*Task objective*:
Within the records below, find each line that holds the string "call", then copy it.

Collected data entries
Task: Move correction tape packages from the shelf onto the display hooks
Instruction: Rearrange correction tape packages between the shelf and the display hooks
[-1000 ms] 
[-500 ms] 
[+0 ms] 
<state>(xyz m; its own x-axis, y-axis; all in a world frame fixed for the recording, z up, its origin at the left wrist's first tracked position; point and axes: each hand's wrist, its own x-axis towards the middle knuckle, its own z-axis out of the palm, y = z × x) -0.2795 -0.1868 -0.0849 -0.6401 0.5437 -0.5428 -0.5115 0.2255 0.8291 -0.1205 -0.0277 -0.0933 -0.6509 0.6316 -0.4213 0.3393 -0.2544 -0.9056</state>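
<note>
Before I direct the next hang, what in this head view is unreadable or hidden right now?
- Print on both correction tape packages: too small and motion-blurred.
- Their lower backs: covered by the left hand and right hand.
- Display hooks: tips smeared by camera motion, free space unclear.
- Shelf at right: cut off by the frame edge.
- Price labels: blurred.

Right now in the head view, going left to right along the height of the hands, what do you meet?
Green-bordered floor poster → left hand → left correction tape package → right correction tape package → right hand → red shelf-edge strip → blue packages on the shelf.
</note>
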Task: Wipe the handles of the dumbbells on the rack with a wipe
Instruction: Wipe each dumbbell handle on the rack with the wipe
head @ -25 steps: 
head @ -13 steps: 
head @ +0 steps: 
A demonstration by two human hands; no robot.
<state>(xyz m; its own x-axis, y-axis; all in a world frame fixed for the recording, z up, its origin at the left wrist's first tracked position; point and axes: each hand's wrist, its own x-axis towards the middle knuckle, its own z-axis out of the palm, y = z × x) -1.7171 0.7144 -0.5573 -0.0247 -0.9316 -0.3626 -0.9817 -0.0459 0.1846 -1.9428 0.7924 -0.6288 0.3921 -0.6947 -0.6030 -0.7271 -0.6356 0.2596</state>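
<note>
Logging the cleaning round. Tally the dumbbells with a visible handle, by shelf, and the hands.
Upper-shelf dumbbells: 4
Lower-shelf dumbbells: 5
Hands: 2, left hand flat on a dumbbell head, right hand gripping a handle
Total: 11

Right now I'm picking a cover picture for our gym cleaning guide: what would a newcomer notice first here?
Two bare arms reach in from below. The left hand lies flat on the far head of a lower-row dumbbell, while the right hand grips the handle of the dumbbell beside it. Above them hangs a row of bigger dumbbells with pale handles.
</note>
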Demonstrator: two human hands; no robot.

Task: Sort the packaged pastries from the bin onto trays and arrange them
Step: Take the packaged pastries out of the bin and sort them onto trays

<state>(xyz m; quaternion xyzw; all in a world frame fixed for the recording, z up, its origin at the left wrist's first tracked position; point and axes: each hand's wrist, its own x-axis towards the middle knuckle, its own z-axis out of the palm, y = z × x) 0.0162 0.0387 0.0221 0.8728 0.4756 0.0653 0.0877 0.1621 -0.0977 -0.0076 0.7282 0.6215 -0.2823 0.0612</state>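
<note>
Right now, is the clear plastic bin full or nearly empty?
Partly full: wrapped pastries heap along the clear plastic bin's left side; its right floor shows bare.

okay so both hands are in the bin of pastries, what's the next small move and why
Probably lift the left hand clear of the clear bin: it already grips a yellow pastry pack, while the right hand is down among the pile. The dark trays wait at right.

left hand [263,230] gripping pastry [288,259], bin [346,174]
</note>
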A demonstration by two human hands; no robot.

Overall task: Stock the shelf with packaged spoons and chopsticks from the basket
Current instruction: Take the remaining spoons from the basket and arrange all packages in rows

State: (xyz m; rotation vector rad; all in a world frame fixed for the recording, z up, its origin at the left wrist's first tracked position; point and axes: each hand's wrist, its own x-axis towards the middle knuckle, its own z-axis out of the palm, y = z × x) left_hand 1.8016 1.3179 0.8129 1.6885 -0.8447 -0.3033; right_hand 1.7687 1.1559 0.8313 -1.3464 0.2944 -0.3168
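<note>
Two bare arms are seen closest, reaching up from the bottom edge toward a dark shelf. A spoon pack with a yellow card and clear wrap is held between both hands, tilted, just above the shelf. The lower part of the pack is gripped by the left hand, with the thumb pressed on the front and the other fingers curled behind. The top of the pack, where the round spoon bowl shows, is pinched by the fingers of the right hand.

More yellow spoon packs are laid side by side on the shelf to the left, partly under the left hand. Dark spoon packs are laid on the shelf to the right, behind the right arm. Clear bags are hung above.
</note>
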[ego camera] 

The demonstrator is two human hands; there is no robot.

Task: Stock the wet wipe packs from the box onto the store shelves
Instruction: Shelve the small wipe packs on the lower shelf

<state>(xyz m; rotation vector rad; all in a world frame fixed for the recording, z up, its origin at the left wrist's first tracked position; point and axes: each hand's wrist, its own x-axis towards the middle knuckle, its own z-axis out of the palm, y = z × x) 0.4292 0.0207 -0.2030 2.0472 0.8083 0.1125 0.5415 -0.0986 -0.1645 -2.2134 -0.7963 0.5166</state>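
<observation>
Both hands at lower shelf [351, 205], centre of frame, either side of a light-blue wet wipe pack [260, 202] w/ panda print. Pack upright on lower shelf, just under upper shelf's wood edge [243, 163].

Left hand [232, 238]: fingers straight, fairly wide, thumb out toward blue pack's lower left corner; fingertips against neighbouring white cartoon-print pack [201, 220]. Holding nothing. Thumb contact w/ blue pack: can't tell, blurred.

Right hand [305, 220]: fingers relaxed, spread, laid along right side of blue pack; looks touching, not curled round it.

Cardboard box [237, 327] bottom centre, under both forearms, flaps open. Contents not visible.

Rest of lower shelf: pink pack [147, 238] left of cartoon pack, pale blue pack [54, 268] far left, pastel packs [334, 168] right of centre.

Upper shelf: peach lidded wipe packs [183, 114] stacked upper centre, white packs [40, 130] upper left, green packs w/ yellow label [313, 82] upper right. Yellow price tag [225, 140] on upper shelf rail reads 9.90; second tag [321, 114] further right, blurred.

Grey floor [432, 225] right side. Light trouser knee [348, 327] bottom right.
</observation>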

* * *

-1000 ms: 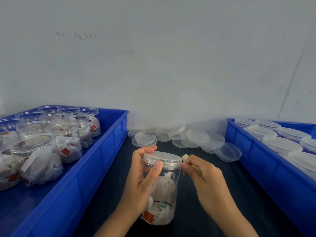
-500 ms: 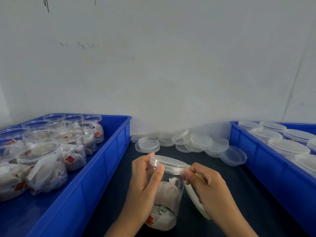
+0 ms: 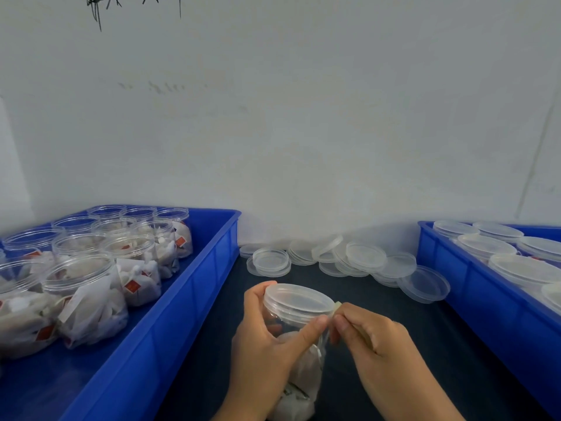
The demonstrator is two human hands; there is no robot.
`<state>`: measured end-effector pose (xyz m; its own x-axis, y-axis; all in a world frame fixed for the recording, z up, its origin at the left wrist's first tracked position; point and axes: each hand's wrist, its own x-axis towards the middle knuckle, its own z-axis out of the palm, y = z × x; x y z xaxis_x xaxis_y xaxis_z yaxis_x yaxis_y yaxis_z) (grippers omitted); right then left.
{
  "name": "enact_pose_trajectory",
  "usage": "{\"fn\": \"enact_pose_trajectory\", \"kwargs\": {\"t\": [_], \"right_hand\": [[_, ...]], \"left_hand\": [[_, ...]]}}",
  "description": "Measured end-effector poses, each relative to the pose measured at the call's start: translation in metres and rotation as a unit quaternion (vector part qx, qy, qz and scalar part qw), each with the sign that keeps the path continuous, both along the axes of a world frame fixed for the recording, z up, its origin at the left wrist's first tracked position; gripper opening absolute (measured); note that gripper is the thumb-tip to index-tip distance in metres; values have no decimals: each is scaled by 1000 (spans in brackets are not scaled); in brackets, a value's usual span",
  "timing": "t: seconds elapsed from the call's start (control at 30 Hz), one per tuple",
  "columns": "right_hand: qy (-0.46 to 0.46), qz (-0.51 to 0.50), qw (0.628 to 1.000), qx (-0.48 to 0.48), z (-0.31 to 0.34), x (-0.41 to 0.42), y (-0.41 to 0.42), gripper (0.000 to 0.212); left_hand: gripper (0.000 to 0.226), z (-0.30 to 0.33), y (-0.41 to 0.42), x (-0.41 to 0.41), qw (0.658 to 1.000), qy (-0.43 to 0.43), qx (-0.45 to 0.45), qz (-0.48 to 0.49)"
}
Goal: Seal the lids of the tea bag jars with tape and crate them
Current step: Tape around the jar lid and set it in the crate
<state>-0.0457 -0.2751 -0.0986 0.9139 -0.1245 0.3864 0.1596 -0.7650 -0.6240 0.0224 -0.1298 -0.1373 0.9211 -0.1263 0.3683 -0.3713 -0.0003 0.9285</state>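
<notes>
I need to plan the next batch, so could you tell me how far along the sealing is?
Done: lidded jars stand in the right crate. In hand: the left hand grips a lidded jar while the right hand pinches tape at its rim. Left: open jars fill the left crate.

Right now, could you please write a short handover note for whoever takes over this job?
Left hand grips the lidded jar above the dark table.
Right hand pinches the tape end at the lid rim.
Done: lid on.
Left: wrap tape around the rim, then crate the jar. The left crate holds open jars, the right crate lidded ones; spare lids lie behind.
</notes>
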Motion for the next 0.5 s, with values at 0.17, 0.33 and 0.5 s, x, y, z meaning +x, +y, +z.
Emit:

*Task answer*:
  "description": "Measured end-effector poses, each relative to the pose measured at the call's start: translation in metres and rotation as a unit quaternion (vector part qx, qy, qz and scalar part qw), each with the sign that keeps the path continuous, both along the axes of a world frame fixed for the recording, z up, its origin at the left wrist's first tracked position; gripper opening absolute (measured); note that gripper is the thumb-tip to index-tip distance in metres; values have no decimals: each is scaled by 1000 (spans in brackets are not scaled); in brackets, a value's usual span",
  "timing": "t: seconds elapsed from the call's start (control at 30 Hz), one per tuple",

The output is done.